# Why is the function $\mu(E)=\sum_{k=1}^{\infty}(1/2^k)\delta_{q_k}(E)$ a probability measure over $\mathbb{Q}$?

In this question, the OP asks how to construct a probability measure $$\mu(k):[\mathbb{Q},\mathcal{F},P]\to\mathbb{R}$$ over the set $$\mathbb{Q}$$ of Rational numbers, where $$[\mathbb{Q},\mathcal{F},P]$$ is a probability space. One of the answers suggests to let $$\{q_n\}_{n=1}^\infty$$ be an enumeration over $$\mathbb{Q}$$ and then defines the measure $$\begin{gather} \mu(E)=\sum_{k=1}^{\infty}\frac{1}{2^k}\delta_{q_k}(E), \end{gather}$$ for each subset $$E\subset\mathbb{Q}$$, where $$\delta_{q_k}(E)$$ is the point mass (i.e., Dirac delta). The answer does not provide much context, and it does not explain why such a measure satisfies countable additivity nor why it returns results in the unit interval $$[0, 1]\cap\mathbb{R}$$, returning $$0$$ for the empty set and $$1$$ for the entire space.

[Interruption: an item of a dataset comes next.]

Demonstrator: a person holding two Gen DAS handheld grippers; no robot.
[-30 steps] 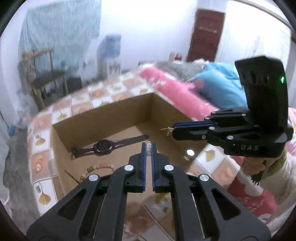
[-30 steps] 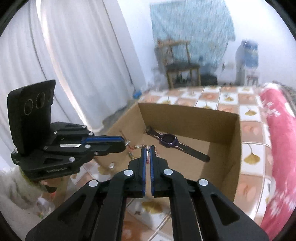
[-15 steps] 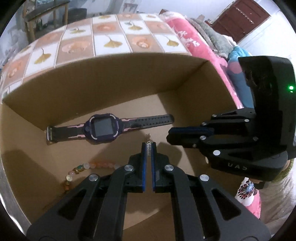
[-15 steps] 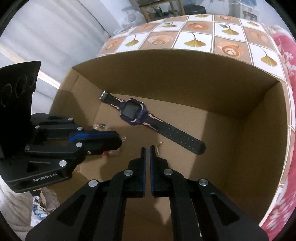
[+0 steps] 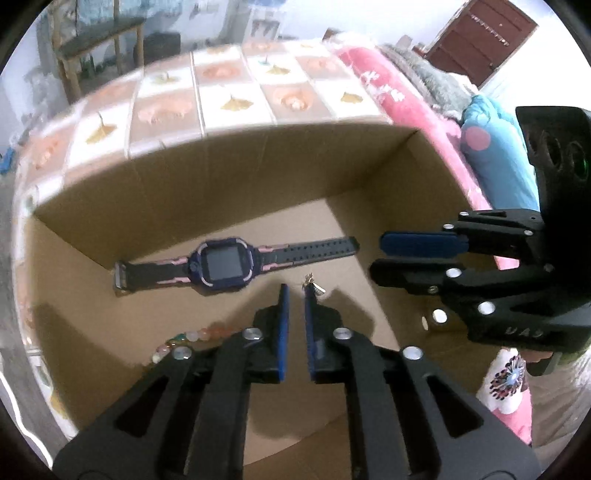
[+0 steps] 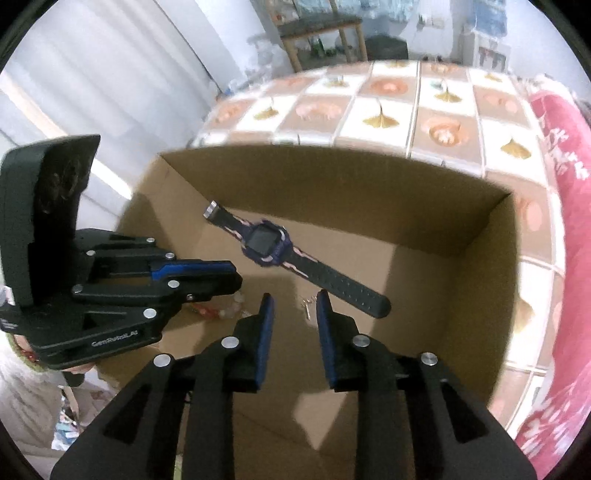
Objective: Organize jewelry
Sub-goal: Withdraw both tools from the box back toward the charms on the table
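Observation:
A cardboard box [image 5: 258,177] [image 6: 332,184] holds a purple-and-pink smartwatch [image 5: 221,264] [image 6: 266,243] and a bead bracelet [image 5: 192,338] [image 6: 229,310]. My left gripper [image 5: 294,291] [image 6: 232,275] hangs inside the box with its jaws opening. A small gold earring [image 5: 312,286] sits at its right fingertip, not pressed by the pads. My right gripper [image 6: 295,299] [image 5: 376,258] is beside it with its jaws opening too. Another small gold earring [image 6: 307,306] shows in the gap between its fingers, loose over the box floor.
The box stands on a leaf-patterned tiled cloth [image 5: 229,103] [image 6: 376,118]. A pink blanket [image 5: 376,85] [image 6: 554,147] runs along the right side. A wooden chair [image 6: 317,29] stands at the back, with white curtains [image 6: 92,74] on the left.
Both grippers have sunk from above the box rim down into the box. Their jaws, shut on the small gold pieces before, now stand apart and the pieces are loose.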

Could anybody please explain why such a measure is a probability measure over $$\mathbb{Q}$$?

BONUS QUESTION: Since the Cartesian product of any two countable spaces is also countable, could such a measure be extended to the $$n$$-dimensional set $$\mathbb{Q}^N$$?

Thank you all for your help.

• A measure on $\mathbb{Q}$ is not a function $\mathbb{Q}\to\mathbb{R}$. What the answer in the link tells is that $\mu$ is defined by$$\mu(E)=\sum_{k=1}^{\infty}\frac{1}{2^k}\delta_{q_k}(E)$$for each subset $E$ of $\mathbb{Q}$. Also, $\delta_a$ is the point mass (a.k.a. Dirac delta) concentrated at $a$, i.e., $$\delta_a(E)=\begin{cases}1,&a\in E\\0,&a\notin E\end{cases}$$ So, we can equally define $\mu$ as $$\mu(E)=\sum_{k:q_k\in E}\frac{1}{2^k},$$ where the sum is taken for all $k$ for which $q_k\in E$. Commented Nov 2, 2020 at 21:52
• I think the given formula involves the dirac measure Commented Nov 2, 2020 at 21:53
• I am gonna edit the question to correct the mistakes. Commented Nov 2, 2020 at 21:55

I think the easiest way to think about this question is to start by constructing a nice measure on the set of positive integers. Assign to the singleton $$n$$ the probability $$1/2^n$$. Then define the probability $$P$$ of any subset to be the sum of the probabilities of the elements it contains.

Then $$P(\mathbb{N}) = \frac{1}{2} + \frac{1}{4} + \frac{1}{8} + \cdots = 1.$$

The countable additivity of $$P$$ is straightforward - you're just summing subsets of the terms in that absolutely convergent geometric series.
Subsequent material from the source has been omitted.